Pausing there and not in any way determining the final outcome, there is no difficulty in describing the C units as units of residential accommodation. It may be that there are additional ways of describing them but none of those other descriptions make it inappropriate to describe the units as ‘units of residential accommodation.’ If necessary one could break down the phrase into its component parts. The C units are undoubtedly units, they have their own doors and can be separated in terms of occupation and use. They are not I think fairly to be regarded as only parts of a greater unit, although they may also be parts of a greater unit. As to whether they are residential accommodation, again it seems clear that they are areas of residential accommodation. They provide accommodation and its character is residential. Indeed the Use Classes Order does not suggest a different answer. Class C2 refers to the provision of residential accommodation. Of course it also refers to providing care in addition, but on the way it refers to providing residential accommodation. In looking at the physical makeup of that which is permitted by the planning permission, my preliminary or provisional view is that one is dealing with something which includes units of residential accommodation, although of course it includes other things such as the shop and the hairdresser and so on.
I next consider the use to which the physical thing may be put. The answer, based on the terms of the planning permission, is that this physical thing may be used for the use described within class C2 and may not be used for the use described within class C3. This distinction between C2 and C3 is a distinction made for planning purposes but when one considers the permitted use planning law is all important. The relevant part of class C2 is the first part of class C2 which refers to the physical thing being used for the provision of residential accommodation and care to people in need of care. The units therefore can be used for the provision of residential accommodation. They cannot be used for the provision of residential accommodation absent the provision of care. Residential accommodation must be provided as part of a composite. The composite provision has two elements: one is residential accommodation, the other is care.
Against that background one comes really to the ultimate question. Having appraised the physical thing permitted by the permission, having considered the range of permitted uses that may be made of the physical thing, one has to ask whether the relevant planning permission permits a number of units of residential accommodation. Are the C units units of residential accommodation within the contractual terms, or are they not?
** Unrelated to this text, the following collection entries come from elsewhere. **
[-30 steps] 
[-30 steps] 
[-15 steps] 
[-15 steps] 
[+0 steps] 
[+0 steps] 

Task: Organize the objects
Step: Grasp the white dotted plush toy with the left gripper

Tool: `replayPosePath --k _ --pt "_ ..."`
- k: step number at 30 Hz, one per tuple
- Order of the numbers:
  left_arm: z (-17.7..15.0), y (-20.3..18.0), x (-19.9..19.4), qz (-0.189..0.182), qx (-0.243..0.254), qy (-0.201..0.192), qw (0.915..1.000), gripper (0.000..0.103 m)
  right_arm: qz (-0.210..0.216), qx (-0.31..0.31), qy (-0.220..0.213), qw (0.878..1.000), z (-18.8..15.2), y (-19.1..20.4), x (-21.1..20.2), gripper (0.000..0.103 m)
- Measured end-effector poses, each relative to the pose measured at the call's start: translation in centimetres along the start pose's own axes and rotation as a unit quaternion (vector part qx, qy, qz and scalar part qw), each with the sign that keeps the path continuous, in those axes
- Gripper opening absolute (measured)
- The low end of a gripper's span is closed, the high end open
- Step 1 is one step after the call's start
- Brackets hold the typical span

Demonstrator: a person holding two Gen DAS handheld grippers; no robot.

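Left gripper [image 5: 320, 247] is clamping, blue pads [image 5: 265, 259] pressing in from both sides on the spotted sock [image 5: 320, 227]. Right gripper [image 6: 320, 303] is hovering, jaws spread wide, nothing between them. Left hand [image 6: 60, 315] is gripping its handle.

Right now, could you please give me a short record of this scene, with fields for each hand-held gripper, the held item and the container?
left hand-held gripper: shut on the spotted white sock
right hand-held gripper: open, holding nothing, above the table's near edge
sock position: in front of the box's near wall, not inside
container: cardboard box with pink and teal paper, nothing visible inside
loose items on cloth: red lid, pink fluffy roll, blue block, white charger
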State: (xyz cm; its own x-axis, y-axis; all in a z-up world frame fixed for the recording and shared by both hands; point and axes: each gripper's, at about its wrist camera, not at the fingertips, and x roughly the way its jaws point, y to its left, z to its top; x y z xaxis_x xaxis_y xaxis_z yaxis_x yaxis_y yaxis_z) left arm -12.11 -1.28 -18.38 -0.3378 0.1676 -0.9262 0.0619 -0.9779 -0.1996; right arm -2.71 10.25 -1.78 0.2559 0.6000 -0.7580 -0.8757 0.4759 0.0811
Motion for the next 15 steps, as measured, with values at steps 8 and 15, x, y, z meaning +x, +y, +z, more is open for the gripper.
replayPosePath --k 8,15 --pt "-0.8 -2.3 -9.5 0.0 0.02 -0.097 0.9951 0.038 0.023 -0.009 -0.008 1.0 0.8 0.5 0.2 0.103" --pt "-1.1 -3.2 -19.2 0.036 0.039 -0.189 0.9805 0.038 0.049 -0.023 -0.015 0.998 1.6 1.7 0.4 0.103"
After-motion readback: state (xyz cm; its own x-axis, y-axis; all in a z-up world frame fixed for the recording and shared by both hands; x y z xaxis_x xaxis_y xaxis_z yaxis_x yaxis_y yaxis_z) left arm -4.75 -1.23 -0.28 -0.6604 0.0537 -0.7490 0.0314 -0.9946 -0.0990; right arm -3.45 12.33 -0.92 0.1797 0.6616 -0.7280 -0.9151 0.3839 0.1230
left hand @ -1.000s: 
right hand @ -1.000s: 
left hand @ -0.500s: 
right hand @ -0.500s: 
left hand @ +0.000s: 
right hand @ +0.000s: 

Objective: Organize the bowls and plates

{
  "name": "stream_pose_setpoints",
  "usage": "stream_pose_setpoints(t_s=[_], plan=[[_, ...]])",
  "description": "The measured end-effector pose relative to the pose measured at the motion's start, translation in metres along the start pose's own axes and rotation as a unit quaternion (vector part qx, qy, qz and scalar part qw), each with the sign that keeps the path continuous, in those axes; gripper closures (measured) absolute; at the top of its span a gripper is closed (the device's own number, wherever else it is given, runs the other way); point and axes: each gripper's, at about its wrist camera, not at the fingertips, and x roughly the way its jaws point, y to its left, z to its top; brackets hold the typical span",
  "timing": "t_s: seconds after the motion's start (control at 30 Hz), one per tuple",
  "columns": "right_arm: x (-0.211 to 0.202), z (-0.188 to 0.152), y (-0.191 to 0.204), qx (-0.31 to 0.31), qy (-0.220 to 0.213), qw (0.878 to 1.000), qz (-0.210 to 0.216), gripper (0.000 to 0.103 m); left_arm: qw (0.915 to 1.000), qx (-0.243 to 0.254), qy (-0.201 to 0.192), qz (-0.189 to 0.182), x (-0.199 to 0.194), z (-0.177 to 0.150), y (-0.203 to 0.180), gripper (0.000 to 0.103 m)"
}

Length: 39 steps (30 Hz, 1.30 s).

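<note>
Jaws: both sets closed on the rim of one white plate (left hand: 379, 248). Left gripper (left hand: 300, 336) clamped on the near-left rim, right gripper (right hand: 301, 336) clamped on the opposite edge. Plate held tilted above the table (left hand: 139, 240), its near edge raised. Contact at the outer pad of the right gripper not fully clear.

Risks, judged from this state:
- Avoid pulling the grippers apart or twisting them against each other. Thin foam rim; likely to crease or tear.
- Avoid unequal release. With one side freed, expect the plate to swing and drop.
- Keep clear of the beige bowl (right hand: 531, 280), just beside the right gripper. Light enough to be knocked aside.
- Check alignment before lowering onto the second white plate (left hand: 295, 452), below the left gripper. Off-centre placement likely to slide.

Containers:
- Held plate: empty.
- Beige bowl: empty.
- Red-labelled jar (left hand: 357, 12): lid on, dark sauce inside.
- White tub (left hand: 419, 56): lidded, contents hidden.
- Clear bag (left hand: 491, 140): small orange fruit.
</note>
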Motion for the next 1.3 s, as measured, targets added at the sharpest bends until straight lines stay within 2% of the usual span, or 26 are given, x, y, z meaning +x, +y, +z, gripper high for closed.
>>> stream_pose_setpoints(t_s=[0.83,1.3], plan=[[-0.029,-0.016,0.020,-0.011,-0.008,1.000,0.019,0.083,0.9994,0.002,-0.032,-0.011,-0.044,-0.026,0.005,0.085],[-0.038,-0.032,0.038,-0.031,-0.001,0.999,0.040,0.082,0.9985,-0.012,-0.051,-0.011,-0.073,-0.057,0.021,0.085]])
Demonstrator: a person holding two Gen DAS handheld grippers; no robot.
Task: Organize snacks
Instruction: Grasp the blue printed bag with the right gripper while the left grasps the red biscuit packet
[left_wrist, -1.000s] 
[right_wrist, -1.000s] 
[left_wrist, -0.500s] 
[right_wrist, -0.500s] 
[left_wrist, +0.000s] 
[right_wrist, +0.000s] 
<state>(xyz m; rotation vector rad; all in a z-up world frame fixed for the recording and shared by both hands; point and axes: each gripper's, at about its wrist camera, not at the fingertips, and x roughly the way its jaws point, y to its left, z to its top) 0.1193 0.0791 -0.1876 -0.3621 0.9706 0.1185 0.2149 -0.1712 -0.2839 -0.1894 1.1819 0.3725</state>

The first point to address is: do these units which might otherwise qualify as units of residential accommodation cease to qualify because the building which is permitted has not only those units but it also has other facilities, the café, the lounge, the hairdresser and so on? I do not see that it matters for the purposes of the contract that the planning permission permitted additional facilities. No-one says that the additional facilities are units of residential accommodation, but I do not see why one has to withhold the description ‘units of residential accommodation’ to the C units on that account. Nor do I see that it matters for the purposes of the contract that the permitted use of the residential accommodation is controlled by use class C2 so that the occupier of the relevant planning unit, the entirety of the building, let us assume, must see to it that these units of residential accommodation are provided as part of a composite provision which includes care.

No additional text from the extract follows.